Update Help Text for --gpu-memory-utilization Argument (#2183)

2023-12-18 14:33:24 -05:00 · 2023-12-18 14:33:24 -05:00 · 290e015c6c
commit 290e015c6c
parent 1b7c791d60
1 changed files with 7 additions and 5 deletions
--- a/vllm/engine/arg_utils.py
+++ b/vllm/engine/arg_utils.py
@ -156,11 +156,13 @@ class EngineArgs:
                            type=int,
                            default=EngineArgs.swap_space,
                            help='CPU swap space size (GiB) per GPU')

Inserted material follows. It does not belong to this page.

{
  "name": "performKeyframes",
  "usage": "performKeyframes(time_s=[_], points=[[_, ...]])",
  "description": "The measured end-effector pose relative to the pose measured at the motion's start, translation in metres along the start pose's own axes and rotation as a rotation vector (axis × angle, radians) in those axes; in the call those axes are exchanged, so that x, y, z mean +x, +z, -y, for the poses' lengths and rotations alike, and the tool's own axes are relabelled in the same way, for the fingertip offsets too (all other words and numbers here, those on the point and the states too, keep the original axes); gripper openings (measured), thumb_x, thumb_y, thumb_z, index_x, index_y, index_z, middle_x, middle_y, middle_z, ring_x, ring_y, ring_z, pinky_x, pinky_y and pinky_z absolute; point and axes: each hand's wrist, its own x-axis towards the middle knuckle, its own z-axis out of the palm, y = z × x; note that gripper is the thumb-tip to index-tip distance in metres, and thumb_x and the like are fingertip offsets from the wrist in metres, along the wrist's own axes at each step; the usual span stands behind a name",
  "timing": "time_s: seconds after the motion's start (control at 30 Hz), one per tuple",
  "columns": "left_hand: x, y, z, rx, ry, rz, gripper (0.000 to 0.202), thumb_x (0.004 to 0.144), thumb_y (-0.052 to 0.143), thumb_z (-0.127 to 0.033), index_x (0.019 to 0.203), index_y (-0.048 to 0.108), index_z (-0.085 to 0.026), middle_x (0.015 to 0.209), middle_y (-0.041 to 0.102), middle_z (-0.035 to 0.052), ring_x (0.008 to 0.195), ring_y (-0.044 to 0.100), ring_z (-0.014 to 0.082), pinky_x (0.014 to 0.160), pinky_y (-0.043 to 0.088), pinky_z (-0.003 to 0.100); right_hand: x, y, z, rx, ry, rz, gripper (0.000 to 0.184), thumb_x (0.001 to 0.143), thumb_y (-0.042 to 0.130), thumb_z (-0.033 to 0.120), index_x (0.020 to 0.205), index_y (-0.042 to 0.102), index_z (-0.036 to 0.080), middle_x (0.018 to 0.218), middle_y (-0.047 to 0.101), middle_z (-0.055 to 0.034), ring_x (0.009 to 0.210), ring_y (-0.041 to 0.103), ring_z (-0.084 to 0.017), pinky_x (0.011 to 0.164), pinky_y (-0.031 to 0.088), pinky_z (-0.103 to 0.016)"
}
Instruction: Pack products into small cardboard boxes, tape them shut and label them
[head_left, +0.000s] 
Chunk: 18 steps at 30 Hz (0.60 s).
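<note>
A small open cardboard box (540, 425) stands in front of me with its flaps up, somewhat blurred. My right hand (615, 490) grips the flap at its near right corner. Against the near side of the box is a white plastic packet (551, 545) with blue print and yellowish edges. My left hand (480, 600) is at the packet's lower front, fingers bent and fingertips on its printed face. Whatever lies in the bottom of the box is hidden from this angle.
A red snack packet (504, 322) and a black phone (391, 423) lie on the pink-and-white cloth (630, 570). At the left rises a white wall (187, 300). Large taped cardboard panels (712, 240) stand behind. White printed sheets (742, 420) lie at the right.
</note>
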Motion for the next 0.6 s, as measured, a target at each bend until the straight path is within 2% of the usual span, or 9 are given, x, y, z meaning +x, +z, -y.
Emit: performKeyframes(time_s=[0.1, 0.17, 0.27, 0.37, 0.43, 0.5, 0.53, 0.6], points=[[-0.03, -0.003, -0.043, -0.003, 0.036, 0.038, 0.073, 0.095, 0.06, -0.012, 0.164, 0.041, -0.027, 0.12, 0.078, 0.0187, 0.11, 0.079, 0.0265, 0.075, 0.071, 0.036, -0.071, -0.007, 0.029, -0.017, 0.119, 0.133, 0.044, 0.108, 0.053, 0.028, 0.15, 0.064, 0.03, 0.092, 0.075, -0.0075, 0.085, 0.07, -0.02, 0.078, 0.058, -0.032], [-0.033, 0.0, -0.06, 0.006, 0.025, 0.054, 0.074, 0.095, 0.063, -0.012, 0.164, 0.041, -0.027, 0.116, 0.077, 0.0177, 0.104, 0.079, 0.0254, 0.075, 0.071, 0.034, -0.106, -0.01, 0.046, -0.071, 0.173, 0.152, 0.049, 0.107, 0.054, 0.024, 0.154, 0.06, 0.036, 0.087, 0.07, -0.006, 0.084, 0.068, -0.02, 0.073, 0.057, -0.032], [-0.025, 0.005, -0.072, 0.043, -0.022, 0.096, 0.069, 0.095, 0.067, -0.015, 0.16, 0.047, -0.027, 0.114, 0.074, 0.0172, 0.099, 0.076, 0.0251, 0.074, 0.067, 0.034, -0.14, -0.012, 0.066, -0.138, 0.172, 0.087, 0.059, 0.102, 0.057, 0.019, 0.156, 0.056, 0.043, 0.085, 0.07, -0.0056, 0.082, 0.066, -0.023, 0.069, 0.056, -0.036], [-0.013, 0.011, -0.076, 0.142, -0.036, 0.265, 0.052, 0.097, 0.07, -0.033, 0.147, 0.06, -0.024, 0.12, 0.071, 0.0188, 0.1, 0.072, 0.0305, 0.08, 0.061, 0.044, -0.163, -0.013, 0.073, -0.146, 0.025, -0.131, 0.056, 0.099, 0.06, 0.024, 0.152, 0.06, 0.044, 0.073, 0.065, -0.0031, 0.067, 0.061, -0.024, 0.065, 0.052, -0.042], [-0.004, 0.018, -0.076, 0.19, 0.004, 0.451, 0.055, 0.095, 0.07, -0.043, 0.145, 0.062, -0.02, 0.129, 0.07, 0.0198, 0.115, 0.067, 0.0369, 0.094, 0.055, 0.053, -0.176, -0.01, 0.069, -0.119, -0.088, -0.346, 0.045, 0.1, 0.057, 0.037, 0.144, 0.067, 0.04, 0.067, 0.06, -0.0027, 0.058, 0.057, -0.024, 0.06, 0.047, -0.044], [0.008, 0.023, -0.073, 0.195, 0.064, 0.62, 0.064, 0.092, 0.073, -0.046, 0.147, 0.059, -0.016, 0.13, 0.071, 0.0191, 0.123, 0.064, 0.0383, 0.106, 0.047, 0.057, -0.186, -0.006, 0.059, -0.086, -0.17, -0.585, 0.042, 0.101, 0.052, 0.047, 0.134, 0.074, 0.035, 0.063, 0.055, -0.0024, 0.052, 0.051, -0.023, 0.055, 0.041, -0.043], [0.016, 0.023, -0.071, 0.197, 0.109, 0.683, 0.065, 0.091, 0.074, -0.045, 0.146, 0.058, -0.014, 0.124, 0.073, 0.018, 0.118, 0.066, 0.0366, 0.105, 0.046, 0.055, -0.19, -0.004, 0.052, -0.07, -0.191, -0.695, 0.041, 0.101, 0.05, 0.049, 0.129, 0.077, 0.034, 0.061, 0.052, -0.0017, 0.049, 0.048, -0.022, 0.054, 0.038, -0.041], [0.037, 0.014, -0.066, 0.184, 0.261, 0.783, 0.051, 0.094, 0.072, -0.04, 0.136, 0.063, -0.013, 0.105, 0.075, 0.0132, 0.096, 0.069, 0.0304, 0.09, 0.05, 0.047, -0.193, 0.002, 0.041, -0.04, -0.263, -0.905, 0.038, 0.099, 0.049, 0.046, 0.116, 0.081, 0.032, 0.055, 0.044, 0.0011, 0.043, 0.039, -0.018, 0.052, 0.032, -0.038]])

-        parser.add_argument('--gpu-memory-utilization',
-                            type=float,
-                            default=EngineArgs.gpu_memory_utilization,
-                            help='the percentage of GPU memory to be used for '
-                            'the model executor')
+        parser.add_argument(
+            '--gpu-memory-utilization',
+            type=float,
+            default=EngineArgs.gpu_memory_utilization,
+            help='the fraction of GPU memory to be used for '
+            'the model executor, which can range from 0 to 1.'
+            'If unspecified, will use the default value of 0.9.')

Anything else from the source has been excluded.